Le soluzioni giuridiche

L'art. 58, comma 1, cit., prende in considerazione la peculiare fattispecie della triangolazione in cui il «primo acquirente» è residente nello stesso Stato membro del cedente ed effettua l'acquisto nello Stato, con il vincolo del successivo trasferimento ad altro soggetto passivo, indicato «ab origine» quale cessionario finale, residente in un diverso Stato membro, nel territorio del quale il bene viene direttamente spedito o trasportato.

La finalizzazione della cessione nazionale al trasporto a cessionario residente all'estero, secondo la Suprema Corte, deve quindi guidare l'interpretazione dell'espressione letterale «a cura» del cedente, contenuta nel predetto art. 58, comma 1, nel senso che l'operazione, fin dalla sua origine e nella sua rappresentazione documentale, deve essere voluta, nella comune volontà degli originari contraenti, come cessione nazionale in vista di trasporto a cessionario residente all'estero e non anche che la spedizione o il trasporto devono avvenire in esecuzione di un contratto concluso direttamente dal cedente o in rappresentanza di quest'ultimo (cfr., sul tema, Cass. 23 febbraio 2018, n. 4408; Cass. 24 giugno 2011, n. 13951).

Osservazioni

In termini generali, laddove dall'esame delle cessioni comunitarie non emerga la prova del trasporto o comunque della consegna della merce al cliente comunitario formalmente destinatario della merce, l'Ufficio, potrà comunque procedere alla contestazione della omessa Iva.

Compete infatti al contribuente l'onere di dimostrare, nei confronti dei rilievi mossi dall'Amministrazione Finanziaria, l'effettività dei rapporti commerciali intracomunitari.

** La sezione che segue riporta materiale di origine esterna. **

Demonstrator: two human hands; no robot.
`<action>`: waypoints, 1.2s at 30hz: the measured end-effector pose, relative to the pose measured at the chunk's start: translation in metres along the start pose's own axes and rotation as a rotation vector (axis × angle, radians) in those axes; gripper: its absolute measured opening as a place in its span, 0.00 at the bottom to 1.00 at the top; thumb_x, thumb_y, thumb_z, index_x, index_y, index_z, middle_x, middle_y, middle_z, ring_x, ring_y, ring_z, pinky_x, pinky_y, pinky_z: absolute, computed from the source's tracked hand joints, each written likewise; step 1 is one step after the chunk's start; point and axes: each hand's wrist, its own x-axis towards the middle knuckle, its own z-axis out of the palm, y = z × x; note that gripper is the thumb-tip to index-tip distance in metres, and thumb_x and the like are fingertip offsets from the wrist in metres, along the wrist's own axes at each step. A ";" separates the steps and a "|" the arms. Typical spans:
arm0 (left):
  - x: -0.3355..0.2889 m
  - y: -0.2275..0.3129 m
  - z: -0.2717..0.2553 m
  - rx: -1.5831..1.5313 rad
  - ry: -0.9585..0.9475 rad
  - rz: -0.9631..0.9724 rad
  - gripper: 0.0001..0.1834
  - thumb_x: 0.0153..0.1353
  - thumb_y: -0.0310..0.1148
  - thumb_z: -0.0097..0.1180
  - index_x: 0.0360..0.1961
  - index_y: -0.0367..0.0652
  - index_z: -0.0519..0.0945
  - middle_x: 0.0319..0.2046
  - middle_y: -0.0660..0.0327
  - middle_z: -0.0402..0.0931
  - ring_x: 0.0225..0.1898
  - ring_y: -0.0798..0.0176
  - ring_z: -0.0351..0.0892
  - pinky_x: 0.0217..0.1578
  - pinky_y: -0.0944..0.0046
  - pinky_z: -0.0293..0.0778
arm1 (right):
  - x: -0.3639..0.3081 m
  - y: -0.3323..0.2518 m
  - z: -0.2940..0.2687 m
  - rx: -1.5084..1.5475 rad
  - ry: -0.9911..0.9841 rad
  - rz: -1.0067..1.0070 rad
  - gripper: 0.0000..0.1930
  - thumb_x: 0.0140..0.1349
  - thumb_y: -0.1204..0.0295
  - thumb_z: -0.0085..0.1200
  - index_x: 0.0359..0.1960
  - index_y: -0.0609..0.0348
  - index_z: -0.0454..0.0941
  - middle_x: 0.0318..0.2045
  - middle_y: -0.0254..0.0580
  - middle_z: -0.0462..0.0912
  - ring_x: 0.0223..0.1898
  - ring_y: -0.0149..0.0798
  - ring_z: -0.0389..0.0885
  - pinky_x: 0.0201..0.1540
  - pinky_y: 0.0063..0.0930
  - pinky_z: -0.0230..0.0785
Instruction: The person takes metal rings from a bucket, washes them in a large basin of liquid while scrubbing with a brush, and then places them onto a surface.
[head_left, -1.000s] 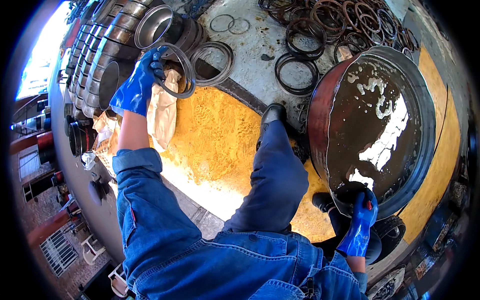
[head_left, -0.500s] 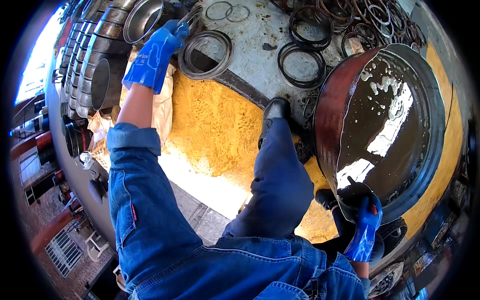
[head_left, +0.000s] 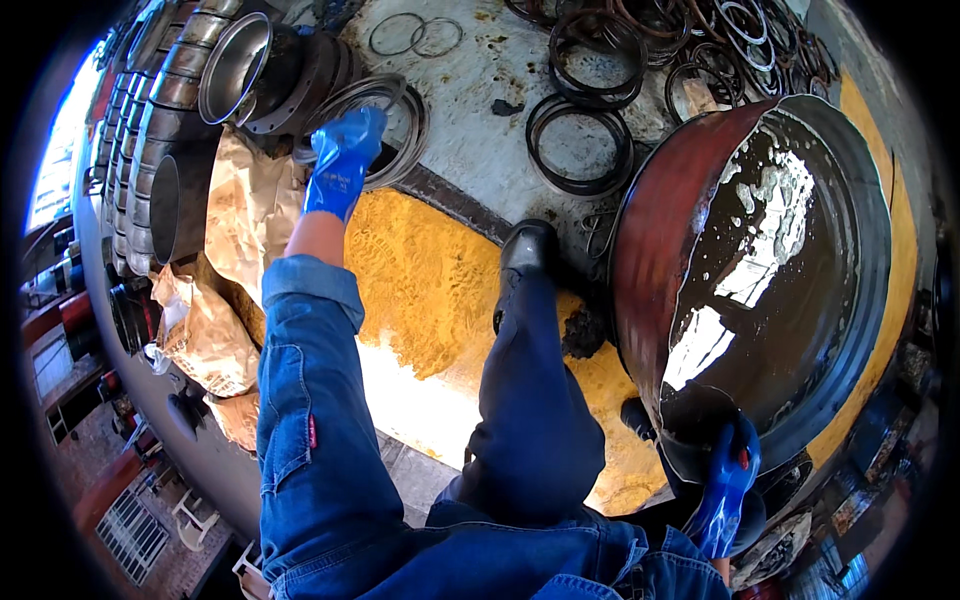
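My left hand (head_left: 347,150), in a blue rubber glove, is closed on several thin metal rings (head_left: 335,108). It rests over a coil of similar rings (head_left: 408,140) on the floor. My right hand (head_left: 735,465), gloved the same way, is closed at the near rim of a large cut-down drum (head_left: 640,250). A small red spot shows among its fingers; what they hold, if anything, I cannot make out. Dark, shiny liquid (head_left: 775,320) fills much of the drum, with bright reflections and pale patches on its surface.
My boot (head_left: 527,245) stands at the yellow floor area (head_left: 400,270). Dark rings (head_left: 578,145) lie ahead, with more heaped behind them. On the left are stacked metal cylinders (head_left: 165,125), a metal bowl (head_left: 235,70) and crumpled brown paper bags (head_left: 250,200).
My left hand has come down and nearer, bringing the rings it holds onto the coil on the floor. My right hand stays at the drum's rim. The whole view has shifted slightly.
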 end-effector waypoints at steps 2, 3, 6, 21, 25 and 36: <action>-0.015 0.006 0.008 -0.002 -0.072 -0.016 0.16 0.69 0.49 0.47 0.47 0.58 0.83 0.46 0.52 0.85 0.49 0.45 0.85 0.47 0.44 0.80 | 0.000 0.000 0.000 -0.018 -0.001 0.018 0.15 0.70 0.67 0.57 0.52 0.63 0.83 0.48 0.50 0.87 0.50 0.45 0.85 0.57 0.35 0.74; -0.022 0.009 0.012 0.000 -0.093 -0.039 0.15 0.68 0.45 0.48 0.47 0.58 0.84 0.47 0.54 0.85 0.50 0.47 0.85 0.47 0.46 0.80 | 0.000 0.001 0.000 -0.029 -0.001 0.027 0.15 0.70 0.67 0.57 0.52 0.63 0.82 0.48 0.50 0.87 0.50 0.45 0.85 0.57 0.35 0.74; -0.029 0.012 0.022 -0.147 -0.149 -0.097 0.14 0.68 0.40 0.49 0.47 0.57 0.85 0.48 0.56 0.85 0.52 0.49 0.84 0.51 0.47 0.80 | -0.002 0.007 0.001 -0.033 0.007 0.031 0.14 0.70 0.68 0.57 0.52 0.63 0.82 0.48 0.49 0.86 0.50 0.45 0.85 0.57 0.36 0.74; -0.025 0.014 0.023 -0.236 -0.445 -0.082 0.27 0.63 0.54 0.57 0.55 0.48 0.81 0.59 0.52 0.79 0.60 0.44 0.77 0.60 0.49 0.74 | 0.001 -0.009 -0.002 0.013 -0.078 0.058 0.15 0.70 0.70 0.56 0.54 0.66 0.80 0.49 0.49 0.86 0.51 0.41 0.83 0.58 0.34 0.73; -0.030 0.004 0.027 -0.137 -0.445 0.097 0.34 0.58 0.56 0.64 0.59 0.44 0.78 0.61 0.49 0.76 0.62 0.46 0.75 0.62 0.50 0.72 | 0.002 -0.002 -0.002 -0.045 -0.072 0.026 0.15 0.70 0.70 0.56 0.54 0.66 0.81 0.49 0.49 0.86 0.51 0.42 0.83 0.58 0.34 0.73; -0.020 -0.001 0.089 -1.292 -0.499 -0.813 0.23 0.62 0.43 0.66 0.55 0.45 0.81 0.58 0.54 0.79 0.58 0.51 0.79 0.57 0.55 0.76 | 0.003 0.006 -0.001 -0.105 -0.103 0.085 0.16 0.69 0.68 0.58 0.53 0.67 0.81 0.49 0.50 0.86 0.51 0.43 0.84 0.58 0.34 0.72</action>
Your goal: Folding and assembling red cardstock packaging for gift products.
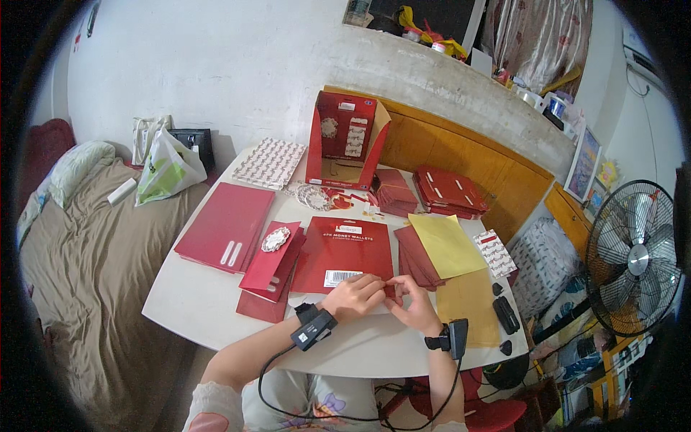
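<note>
A flat red printed packet with a white barcode label lies on the white table in front of me. My left hand rests over its lower edge, fingers bent and pressed together at the lower right corner. My right hand pinches that same corner from the right, thumb and forefinger closed on the edge. The fingertips partly hide the corner. Left of the packet lie folded red card wallets, the top one carrying a white rosette. On the right, a yellow sheet partly covers more dark red cards.
An upright red display box stands at the back. Beside it are stacked red packs, patterned white sheets and white lace rosettes. A large red card stack sits left. A black case lies near the right edge, with a fan beyond.
</note>
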A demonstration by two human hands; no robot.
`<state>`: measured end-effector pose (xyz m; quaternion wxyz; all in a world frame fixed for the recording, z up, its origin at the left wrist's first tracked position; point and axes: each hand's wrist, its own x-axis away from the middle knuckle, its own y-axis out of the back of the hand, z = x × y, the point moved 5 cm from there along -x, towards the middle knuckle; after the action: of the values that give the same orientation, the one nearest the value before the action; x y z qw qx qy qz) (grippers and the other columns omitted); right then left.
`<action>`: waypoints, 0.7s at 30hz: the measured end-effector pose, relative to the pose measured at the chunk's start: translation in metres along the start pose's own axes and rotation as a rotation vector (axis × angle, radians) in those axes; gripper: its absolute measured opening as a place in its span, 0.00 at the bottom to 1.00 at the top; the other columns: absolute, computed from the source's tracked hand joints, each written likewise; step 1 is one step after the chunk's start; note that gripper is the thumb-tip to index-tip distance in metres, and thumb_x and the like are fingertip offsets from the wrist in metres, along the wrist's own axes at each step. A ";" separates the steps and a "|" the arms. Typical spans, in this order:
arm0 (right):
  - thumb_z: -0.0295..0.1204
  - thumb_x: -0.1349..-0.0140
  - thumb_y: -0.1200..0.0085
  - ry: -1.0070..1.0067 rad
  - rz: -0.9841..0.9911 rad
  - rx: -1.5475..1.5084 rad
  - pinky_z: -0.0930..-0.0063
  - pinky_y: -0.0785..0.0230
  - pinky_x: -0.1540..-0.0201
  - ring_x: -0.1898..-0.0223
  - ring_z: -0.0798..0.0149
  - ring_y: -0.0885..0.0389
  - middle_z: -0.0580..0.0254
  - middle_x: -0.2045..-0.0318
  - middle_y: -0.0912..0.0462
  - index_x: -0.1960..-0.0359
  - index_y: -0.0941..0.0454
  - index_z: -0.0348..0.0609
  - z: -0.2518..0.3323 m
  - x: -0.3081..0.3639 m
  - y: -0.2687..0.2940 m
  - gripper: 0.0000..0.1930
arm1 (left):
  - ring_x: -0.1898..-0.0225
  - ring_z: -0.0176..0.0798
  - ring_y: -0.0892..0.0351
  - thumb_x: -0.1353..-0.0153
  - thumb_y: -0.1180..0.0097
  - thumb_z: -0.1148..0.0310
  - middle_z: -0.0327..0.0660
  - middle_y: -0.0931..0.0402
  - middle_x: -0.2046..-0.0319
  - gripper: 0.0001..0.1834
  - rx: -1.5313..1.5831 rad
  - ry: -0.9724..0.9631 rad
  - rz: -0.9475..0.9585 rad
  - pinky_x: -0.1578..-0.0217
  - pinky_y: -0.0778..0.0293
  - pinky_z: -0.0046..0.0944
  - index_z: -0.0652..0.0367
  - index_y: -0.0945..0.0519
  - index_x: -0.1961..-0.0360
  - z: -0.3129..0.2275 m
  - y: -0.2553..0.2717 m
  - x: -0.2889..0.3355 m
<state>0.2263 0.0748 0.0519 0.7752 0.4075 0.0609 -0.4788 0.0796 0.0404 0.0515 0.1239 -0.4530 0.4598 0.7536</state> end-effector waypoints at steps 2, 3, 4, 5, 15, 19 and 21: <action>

E la società verificata deve essere in grado di esibire documenti comprovanti il trasferimento fisico della merce fuori dal territorio nazionale, come ad esempio le lettere di vettura internazionale (CMR) controfirmate dalla ditta acquirente.

Resta effettivamente la considerazione che la prova della quale si ravvisa la mancanza può in certi casi essere una vera e propria probatio diabolica, laddove il cedente deve verificare la destinazione della merce, una volta che questa è stata ceduta.

Tale prova, però, a ben vedere, non così complessa, visto che, nella pratica commerciale, la prova del trasferimento dei beni può essere agevolmente fornita con una serie di mezzi.

Così accade, per esempio, con il documento di trasporto internazionale "CMR", firmato sia dal trasportatore, per presa in carico della merce, sia dal destinatario, per ricevuta (la cui copia può essere richiesta al cliente comunitario con attestazione della ricevuta della merce).

Ed ancora, nel caso non si riesca ad avere copia del CMR firmato dal destinatario, può provvedersi all'invio di un fax al cliente estero, richiedendo allo stesso di confermare, stesso mezzo (anche semplicemente con firma in calce al fax ricevuto), la ricezione della merce, con riferimento alla specifica fattura.

In ogni caso, come evidenziato dalla Suprema Corte (si veda, per tutte: Cass. Sez. V, n. 3603/2009), l'onere di provare l'esistenza dello scambio intracomunitario è, in tali casi, sicuramente a carico del contribuente, anche in ragione del principio generale secondo il quale l'onere di provare la sussistenza dei presupposti di fatto, che legittimano la deroga al normale regime impositivo, è sempre a carico di chi detta deroga invochi.

Sicché, in presenza della disciplina che prevede in via ordinaria l'assoggettamento ad IVA delle cessioni, incombe sul soggetto che intenda fruire del regime di non imponibilità, la dimostrazione dell'esistenza dei requisiti essenziali per la configurazione dell'invocata fattispecie non imponibile.

Sul tema anche la Corte di Giustizia comunitaria ha peraltro, più volte espresso il principio generale secondo il quale l'onere della prova che i beni siano stati transitati in altro Stato membro ricade sul fornitore.

La Corte di Giustizia ha infatti in particolare affermato che "l'esenzione della cessione intracomunitaria diventa applicabile solo quando il potere di disporre del bene come proprietario è stato trasmesso all'acquirente e quando il fornitore prova che tale bene è stato spedito o trasportato in altro Stato membro e che, in seguito a tale spedizione e trasporto, esso ha lasciato fisicamente il territorio dello Stato membro di cessione" (cfr: sentenza del 27.09.2007, C-409/04, punto 42; nello stesso senso: sentenza del 27.09.2007, C-184/05, punto 23).